TASK DETAILS:
Restate word for word the lines between the start of the material and the line with "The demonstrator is", keeping both of those ends and none of the pictures.

########

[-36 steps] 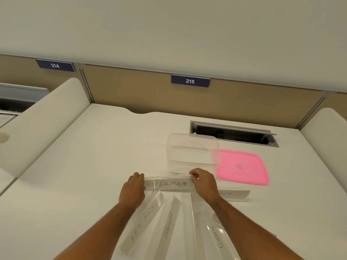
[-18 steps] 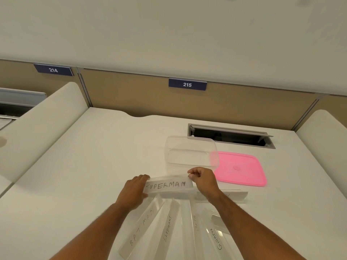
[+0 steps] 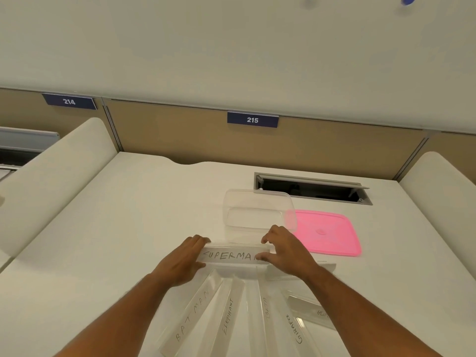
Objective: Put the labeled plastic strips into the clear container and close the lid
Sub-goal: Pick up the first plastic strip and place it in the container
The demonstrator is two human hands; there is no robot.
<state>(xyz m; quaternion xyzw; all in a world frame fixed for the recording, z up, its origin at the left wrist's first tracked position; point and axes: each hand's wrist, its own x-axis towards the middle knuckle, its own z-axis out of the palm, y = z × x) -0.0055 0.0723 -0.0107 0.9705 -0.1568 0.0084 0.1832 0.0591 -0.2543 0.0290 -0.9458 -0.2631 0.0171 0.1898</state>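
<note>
Both hands hold a clear plastic strip marked SUPERMAN [image 3: 231, 256] crosswise just above the desk. My left hand [image 3: 184, 261] pinches its left end and my right hand [image 3: 286, 251] grips its right end. Directly behind it stands the clear container [image 3: 258, 211], open and empty. Its pink lid [image 3: 328, 233] lies flat to the container's right. Several more strips fan out on the desk below my hands, among them BATMAN [image 3: 194, 315], ELEPHANT [image 3: 228, 315], BETA [image 3: 266, 307] and GIRAFFE [image 3: 295, 328]. My right arm hides part of others.
The white desk [image 3: 128, 228] has a dark cable slot [image 3: 309, 189] at the back right, behind the container. White rounded dividers stand on the left [image 3: 51, 176] and right [image 3: 443, 191]. A tan partition with tags 214 and 215 closes the back.
Both hands have lifted the SUPERMAN strip a little and moved it toward the container; the right hand's grip shifted over the strip's right end.
</note>
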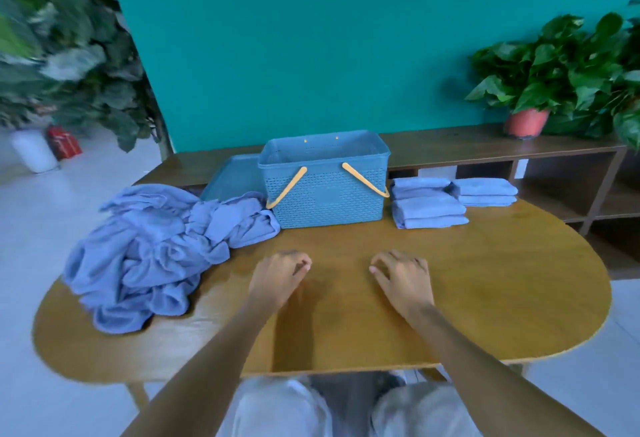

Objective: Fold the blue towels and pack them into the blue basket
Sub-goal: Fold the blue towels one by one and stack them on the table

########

EXERCISE RESULT:
[-36 steps] 
[-18 steps] 
[+0 steps] 
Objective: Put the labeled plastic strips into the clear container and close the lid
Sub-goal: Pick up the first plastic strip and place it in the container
The demonstrator is two human hands; there is no robot.

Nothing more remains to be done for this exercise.